Please return the lines of the data that contain "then".

*** Opening Provided data ***

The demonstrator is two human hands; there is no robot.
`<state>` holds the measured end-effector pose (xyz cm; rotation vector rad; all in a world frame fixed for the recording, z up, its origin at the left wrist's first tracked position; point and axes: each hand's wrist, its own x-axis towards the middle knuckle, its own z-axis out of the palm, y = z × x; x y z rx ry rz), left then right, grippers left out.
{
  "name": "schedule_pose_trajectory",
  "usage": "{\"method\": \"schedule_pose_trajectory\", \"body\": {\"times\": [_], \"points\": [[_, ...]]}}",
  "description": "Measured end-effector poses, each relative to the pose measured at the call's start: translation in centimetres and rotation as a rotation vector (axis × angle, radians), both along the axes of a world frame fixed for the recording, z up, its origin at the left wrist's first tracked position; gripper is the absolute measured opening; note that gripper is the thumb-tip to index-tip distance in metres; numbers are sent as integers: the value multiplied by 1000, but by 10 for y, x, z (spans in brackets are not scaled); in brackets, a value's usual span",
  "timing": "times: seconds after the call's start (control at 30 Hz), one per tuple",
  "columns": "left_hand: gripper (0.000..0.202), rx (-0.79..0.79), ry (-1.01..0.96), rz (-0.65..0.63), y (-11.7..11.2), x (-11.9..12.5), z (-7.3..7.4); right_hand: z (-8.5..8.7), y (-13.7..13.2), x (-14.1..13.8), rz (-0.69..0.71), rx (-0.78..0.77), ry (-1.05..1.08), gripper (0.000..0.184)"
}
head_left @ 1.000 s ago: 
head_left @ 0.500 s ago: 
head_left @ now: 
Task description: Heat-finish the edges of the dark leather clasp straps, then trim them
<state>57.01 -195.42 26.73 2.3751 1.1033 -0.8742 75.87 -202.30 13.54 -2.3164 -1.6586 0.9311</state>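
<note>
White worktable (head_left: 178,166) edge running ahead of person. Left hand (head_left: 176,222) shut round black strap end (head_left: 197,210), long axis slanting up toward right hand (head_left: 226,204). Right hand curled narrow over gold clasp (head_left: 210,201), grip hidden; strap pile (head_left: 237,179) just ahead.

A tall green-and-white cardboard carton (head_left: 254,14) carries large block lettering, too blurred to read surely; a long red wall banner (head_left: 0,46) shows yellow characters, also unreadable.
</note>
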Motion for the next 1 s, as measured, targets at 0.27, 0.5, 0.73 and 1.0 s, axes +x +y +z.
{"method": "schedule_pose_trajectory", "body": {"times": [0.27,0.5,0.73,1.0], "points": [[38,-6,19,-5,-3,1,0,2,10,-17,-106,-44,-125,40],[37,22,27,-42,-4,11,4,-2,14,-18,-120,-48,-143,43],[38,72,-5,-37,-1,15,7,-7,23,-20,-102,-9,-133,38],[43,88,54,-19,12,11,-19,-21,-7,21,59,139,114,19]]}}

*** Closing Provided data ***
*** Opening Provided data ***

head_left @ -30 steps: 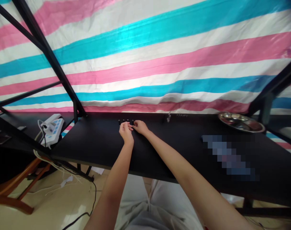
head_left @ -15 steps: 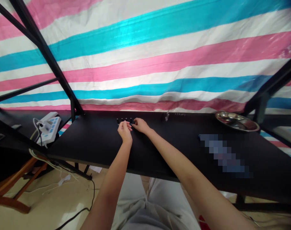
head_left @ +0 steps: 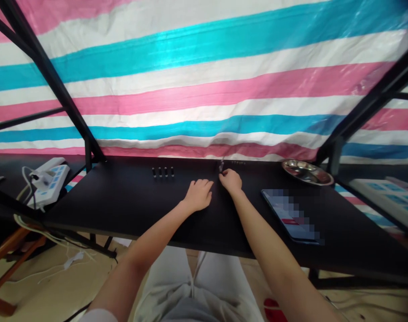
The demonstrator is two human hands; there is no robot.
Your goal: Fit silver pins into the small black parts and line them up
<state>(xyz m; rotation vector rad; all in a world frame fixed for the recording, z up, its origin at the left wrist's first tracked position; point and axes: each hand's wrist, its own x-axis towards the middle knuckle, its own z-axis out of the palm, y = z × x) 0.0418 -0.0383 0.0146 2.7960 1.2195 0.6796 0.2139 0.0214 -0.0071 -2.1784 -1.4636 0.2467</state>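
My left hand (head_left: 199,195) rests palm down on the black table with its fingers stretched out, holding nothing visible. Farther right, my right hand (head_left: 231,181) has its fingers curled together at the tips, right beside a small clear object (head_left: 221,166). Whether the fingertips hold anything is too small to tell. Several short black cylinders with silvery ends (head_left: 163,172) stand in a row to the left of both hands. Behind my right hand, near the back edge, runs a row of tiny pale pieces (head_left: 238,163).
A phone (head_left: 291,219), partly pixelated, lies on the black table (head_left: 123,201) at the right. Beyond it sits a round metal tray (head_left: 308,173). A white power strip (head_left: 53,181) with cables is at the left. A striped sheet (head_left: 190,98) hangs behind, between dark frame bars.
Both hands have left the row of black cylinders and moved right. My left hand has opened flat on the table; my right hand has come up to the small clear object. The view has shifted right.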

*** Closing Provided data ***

• Output of the task
`<state>` holds the measured end-effector pose (xyz cm; rotation vector rad; all in a world frame fixed for the recording, z up, its origin at the left wrist's first tracked position; point and axes: each hand's wrist, its own x-axis towards the middle knuckle, its own z-axis out of the palm, y = z × x; x y z rx ry rz), left then right, grippers left out.
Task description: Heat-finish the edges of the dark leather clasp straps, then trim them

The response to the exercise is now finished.